On my 21st birthday, my oldest brother took me, his wife and my parents to Foxwoods Casino to celebrate. He handed me a stack full of cash or at least that’s how I remember it, but I was 21 and poor so any money then seemed like a lot… but anyways, he handed me some money and said, “Have fun tonight, you’re never going to be this lucky again”. I made my way around the casino trying different games and ended up finding my fortune playing Let It Ride. It is a form of 5 stud poker where you wager an intial bet based your 3 cards you can see and 2 house cards that you don’t see right away. The distinguishing feature of the game is you are given two opportunities to retract 1/3 of your initial bet. The 1st based on your hand and then the 2nd after the first house card is flipped OR you can let your full bet ride for the big daddy payout at the end or complete lose it all by Letting It Ride. I did have beginners luck that night and I went home with full pockets.
It has been a long time since my last super coherent blog post, but here I am. I am back friends, and I realize, we have a lot to talk about. I’ll jump right in rather than a long recap: Calvin is doing fantastic and Cora is loving being a big sister. Me? Well, today… today, I look good, today I feel good. I am not immediately dying. I am living life and still have lots of life to live. So, for now, my intial cards look good, I am going to Let It Ride.
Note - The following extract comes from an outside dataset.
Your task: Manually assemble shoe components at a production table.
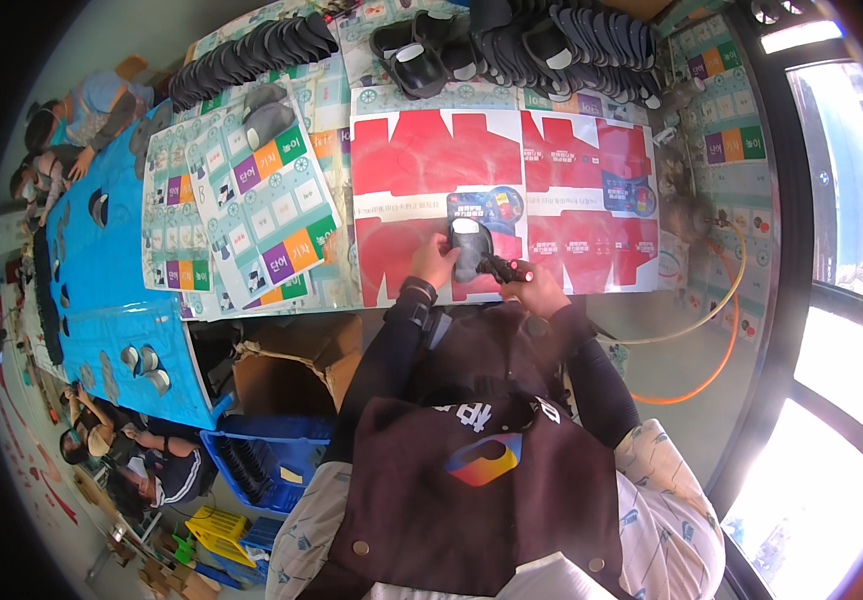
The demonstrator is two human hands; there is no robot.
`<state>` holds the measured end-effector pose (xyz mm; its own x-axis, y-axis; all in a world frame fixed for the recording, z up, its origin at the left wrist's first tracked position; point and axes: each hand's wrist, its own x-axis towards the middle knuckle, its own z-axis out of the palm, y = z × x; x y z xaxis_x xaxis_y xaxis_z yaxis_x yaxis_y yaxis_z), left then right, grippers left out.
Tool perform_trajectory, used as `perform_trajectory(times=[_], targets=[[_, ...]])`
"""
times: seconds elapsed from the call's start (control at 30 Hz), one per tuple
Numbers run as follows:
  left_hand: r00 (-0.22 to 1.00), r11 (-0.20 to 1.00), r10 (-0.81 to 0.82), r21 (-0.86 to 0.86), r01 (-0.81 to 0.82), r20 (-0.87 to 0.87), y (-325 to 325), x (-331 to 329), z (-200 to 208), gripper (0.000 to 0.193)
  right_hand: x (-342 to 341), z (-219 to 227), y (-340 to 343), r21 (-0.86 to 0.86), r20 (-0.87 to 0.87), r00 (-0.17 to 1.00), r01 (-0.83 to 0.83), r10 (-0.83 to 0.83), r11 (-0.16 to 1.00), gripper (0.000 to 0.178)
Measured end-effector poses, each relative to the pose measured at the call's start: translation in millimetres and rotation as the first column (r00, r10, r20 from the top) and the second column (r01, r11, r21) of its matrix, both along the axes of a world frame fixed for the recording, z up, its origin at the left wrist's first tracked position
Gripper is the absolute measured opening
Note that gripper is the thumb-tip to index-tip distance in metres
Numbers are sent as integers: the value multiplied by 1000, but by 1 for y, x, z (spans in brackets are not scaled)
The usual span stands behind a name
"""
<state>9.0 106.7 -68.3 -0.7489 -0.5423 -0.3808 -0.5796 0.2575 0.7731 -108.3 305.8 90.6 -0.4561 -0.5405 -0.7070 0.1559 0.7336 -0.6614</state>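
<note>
Over the near edge of the table, my left hand [434,262] is closed on the left side of a black curved piece [470,262] with a white patch near its top. From the right, my right hand [540,292] grips a slim black tool [505,269] with a red end. The tool's black end meets the lower right of the curved piece; I cannot make out its tip. Both lie above a printed sheet [402,150] with red cut-out shapes.
Rows of black curved pieces [252,62] line the table's far side, with more [592,50] at the far right. Loose sheets [272,215] lie left. An orange hose [717,370] hangs at right. Blue crates [262,465] stand lower left. People [167,475] sit by a blue table [117,260].
</note>
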Motion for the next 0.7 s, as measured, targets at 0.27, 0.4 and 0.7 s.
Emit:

Sooooo, I have been taking a lot of ‘flack’ from some people because they keep saying they don’t understand what is going on with my cancer treatment, where I am “at”. Some people are asking if I am all done or if I have beat this beast yet. I suppose I didn’t realize how big of a deal this would seem to others in my life, and I am learning a lot as I grapple with some big questions. Everyone seems to want to know how far the cancer has spread in my body and if it has, what am I going to do about it.
Well, this is information that falls into a grey category. It’s not that I do not want to know, it’s just for now, knowing if the cancer has spread further or where … well, this information doesn’t change anything. I could have a PET scan or bone scan but after talking with my team, we (Nate, myself and my doctor) decided that having these tests wouldn’t change anything except knowing that my disease has gone from potentially curable to not curable. We know the previous chemo didn’t work via the pathology results from surgery. The cancer that I have now does not respond to traditional chemo. My 35 rounds of daily radiation which I am now DONE with, definitely served it’s purpose. All you have to do is take a look at my discolored and burned skin for proof of that. So now we attack the cancer by starving it to death and providing an uninhabitable place for it to thrive in. I will continue to be on different chemotherapy and also what is called endocrine-therapy indefinitely (both IV and pill form) and other meds that make my bones and cells inhabitable for cancer to live in. Also, my recent labs results came back not favorably so now I am deciding between an imminent hysterectomy or oophorectomy (as my cancer is hormone receptive and the medication we’ve been trying to turn off my hormones with, isn’t working).
My team of oncologists are onboard with this plan and with the decision to not have any scans. My treatment plan is currently what they would do for any advanced stage patient, my doc says the treatment won’t change, so what good would taking PET scan do at this point? If I’m already getting stage IV treatment, what difference would a PET scan make? My doctor is pretty friggin smart. I trust her and I assure you I may be her only patient who has had cancer twice while pregnant… but I am not her first cancer patient. My hand is looking good, no need to retract my wager and waiting for the house to flip it’s first card.
That age old question, if you could know when you were going to die, would you? Would you want to know that you could be approaching those pearly gates sooner than expected? My answer is no; for now. What would your answer be? I’m serious. I’m curious to know, comment below. I think this is a situation where you think you would act one way until you were actually put into it and you might surprise yourself at how it actually goes down. I’m realizing that there are quite a lot of opinions out there, and I’m sure it’s a hard answer to make public but it’s honestly where I’m at right now. To my sisters in pink or to my other cancer peeps reading this blog I know you deal with this question as well as other types of big life altering questions, daily!!! And for the record, putting myself out there honestly does not mean I will get 100% approval from everyone on my choices and the path that I am taking, but this is my poker hand, and I get to choose how I play my cards.
I started this journey years ago in my first blog post. You all are along for this ride with me and I want to be open every step of the way. Thank you for being along for this ride with me. If my symptoms change, then I feel like we will address that when and if it happens or maybe once things settle down and I can handle more news I will go for those scans. Right now, like I said, I am living life and still have lots of life to live, my cards look good… I am Letting It Ride.